Добавьте один миллилитр кальциедетата в нижней части носителя ткани. Аккуратно добавьте четыре миллилитровой культурной среды в блюдо культуры, а затем выйти лист клетки. Поместите клетки в инкубатор на два часа, чтобы дать ему культуру.
Динамическая перфузионная система включает в себя контейнер культуры перфузии, газо обменивающиеся recrement и стеклянную бутылку. Сборки являются динамическими системами перфузии, как показано на рисунке. Добавьте в стеклянную бутылку два медианы культуры гидромилитров.
Вставьте лист клетки в камеру контейнера культуры, добавьте три миллилитров культуры медианы в контейнере, положить динамические системы перфузии в инкубаторы, и начать перекачивать. Откройте контейнер культуры в двупозволенном лежачем. Вынул лист клетки из контейнера культуры и положил его в блюдо культуры.
Используйте один типс, чтобы обездвижить носителя ткани и использовать еще два force, чтобы отделить белое кольцо напряжения от черной базы. Наконец, получить многослойный лист ячейки. DBP эшафот прозрачный.
Sem перепродает показывает, что колледжи захватили и компоненты полностью зарезервированы. Листы клеток могут быть получены и проведены типсами для кратковременного сохранения. Эти листы клеток могут быть переданы в 1,5 миллилитров цилиндрической трубки.
В качестве модели, например, начиная с клеточных показов BMFC'S весьма позитивным для стволовых клеток маркер CD 9O и CD 29. После клеточной конструкции BMFC'S, покидая лист ячейки, остается высоким уровнем расширения CD 90 и CD 29. Строительство многослойной структуры ячейки является критическим шагом протокола.
Время кастрюли требует четырех гидрогеля, когда значение PH меняется от SA к нейтральному, поэтому важно мыть клетку раствором сахарозы, чтобы удалить поверхностные ионы.
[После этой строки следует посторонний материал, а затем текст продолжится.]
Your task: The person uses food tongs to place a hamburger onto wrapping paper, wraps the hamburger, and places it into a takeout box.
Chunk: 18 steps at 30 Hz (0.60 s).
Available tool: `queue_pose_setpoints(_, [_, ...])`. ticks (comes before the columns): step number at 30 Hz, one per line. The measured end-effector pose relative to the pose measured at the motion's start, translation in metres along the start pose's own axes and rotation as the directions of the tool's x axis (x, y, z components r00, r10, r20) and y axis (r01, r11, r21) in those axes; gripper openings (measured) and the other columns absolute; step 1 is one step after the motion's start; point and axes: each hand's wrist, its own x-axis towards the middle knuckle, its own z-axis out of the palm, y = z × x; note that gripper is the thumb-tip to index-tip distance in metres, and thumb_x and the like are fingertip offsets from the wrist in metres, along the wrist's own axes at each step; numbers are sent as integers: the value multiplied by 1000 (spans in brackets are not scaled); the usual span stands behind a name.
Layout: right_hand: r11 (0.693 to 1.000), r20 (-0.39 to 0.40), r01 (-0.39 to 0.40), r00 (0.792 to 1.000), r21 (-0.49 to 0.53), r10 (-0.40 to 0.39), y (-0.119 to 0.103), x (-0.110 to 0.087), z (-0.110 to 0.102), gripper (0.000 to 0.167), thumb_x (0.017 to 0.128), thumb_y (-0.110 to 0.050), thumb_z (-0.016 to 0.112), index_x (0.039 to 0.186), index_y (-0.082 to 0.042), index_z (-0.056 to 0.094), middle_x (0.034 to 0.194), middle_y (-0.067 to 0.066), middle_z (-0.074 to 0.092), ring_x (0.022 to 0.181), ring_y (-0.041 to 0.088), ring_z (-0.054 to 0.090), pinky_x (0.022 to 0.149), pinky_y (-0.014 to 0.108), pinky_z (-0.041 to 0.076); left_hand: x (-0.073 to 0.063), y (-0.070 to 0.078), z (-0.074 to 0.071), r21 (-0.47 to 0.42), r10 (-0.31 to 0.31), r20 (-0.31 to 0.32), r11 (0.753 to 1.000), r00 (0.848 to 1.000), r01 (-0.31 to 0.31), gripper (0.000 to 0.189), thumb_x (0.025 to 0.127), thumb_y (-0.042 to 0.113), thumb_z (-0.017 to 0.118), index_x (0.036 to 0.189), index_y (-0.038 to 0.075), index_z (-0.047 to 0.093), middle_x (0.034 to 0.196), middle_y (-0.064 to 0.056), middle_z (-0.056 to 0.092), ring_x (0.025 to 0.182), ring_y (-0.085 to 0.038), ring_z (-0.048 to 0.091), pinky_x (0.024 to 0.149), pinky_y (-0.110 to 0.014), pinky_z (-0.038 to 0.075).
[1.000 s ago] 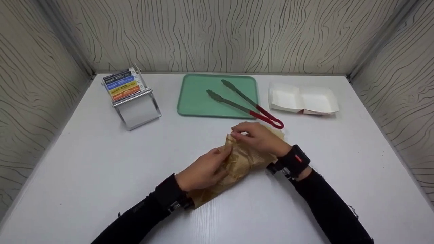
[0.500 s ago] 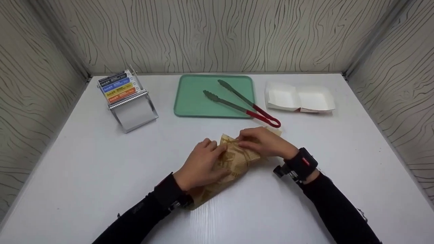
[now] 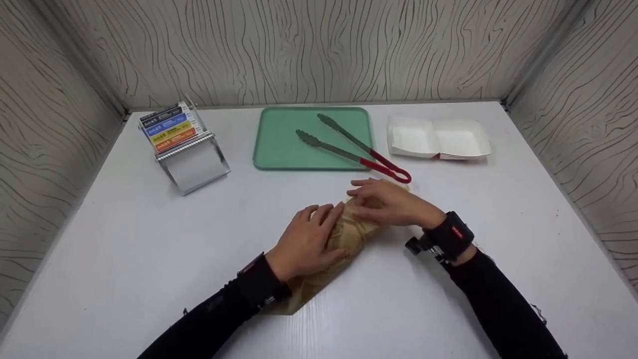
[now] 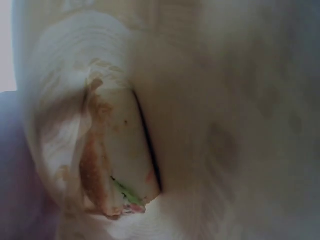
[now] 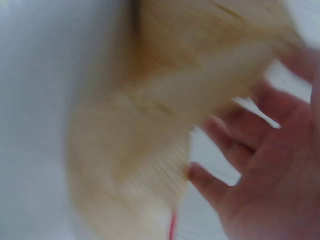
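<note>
A sandwich wrapped in brown printed paper point(image 3: 351, 237) lies slantwise on the table in the head view. My left hand point(image 3: 304, 244) lies over its near part, fingers stretched along the far side and thumb across the near side. The left wrist view looks into the open end of the paper point(image 4: 230, 90); inside is the sandwich point(image 4: 120, 155), with a browned edge, a pale face and a green bit. My right hand point(image 3: 391, 202) pinches the paper near its far end. In the right wrist view a blurred paper flap point(image 5: 135, 145) meets my fingers; the exact contact is unclear.
Red-handled tongs point(image 3: 381, 167) lie partly on a green tray point(image 3: 276, 149) behind the parcel. An open white paper box point(image 3: 461, 144) stands at the back right. At the back left is a metal dispenser point(image 3: 192, 164) with coloured label strips. Patterned walls enclose the table.
My left hand has gone from pinching the paper's edge to lying flatter over the parcel. The raised flap has come down, and my right hand has shifted slightly right.
</note>
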Motion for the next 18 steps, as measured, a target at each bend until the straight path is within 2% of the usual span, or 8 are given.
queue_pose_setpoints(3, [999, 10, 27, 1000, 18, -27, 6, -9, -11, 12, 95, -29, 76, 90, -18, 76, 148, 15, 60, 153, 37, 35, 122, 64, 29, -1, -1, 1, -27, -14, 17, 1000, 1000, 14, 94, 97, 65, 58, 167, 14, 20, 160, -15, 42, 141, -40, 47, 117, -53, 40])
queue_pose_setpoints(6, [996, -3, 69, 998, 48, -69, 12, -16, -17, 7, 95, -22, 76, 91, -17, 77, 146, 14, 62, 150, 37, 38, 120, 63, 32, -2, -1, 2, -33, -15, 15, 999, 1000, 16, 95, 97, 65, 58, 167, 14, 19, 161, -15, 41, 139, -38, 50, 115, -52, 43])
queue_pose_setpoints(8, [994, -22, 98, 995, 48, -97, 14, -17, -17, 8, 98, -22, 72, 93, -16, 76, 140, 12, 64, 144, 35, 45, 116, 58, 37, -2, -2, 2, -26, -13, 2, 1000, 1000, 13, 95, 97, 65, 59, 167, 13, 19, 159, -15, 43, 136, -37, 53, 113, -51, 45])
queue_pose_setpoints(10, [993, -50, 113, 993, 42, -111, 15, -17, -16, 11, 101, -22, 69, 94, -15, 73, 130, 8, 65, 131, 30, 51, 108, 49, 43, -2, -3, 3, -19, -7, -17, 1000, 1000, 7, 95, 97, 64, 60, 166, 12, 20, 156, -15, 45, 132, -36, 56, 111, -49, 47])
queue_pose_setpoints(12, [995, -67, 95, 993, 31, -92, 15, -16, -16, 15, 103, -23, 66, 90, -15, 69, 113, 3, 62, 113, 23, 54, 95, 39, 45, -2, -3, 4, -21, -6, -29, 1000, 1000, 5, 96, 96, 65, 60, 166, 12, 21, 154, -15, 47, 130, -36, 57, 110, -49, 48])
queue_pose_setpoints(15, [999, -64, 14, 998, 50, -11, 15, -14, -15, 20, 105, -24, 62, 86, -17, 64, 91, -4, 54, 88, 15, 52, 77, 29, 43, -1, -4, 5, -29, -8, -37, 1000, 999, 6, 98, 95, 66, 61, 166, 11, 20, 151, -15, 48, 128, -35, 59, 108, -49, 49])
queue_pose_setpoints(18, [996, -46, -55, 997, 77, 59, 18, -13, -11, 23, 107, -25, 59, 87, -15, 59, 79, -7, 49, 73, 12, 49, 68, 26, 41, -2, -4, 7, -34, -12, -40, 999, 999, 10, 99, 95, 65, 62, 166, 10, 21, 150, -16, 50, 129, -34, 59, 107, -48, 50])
Кроме того, соотношение объема клеточной подвески и пантигидрогеля не является хорошим другом для построения временной многослойной конструкции. После формирования 3D структуры стволовых клеток, вы увидите, что динамическая система перфузии имеет важное значение для стабилизации многослойной структуры, а также поддержания виабильности стволовых клеток.
Динамическое проникновение медианы культуры смогло облегчить стволовые клетки для того чтобы пролиферировать и экстраполировать смысл клетки внутри multilayered структура также динамические термометры культуры должны быть отрегулированы согласно по-разному типам стволовой клетки.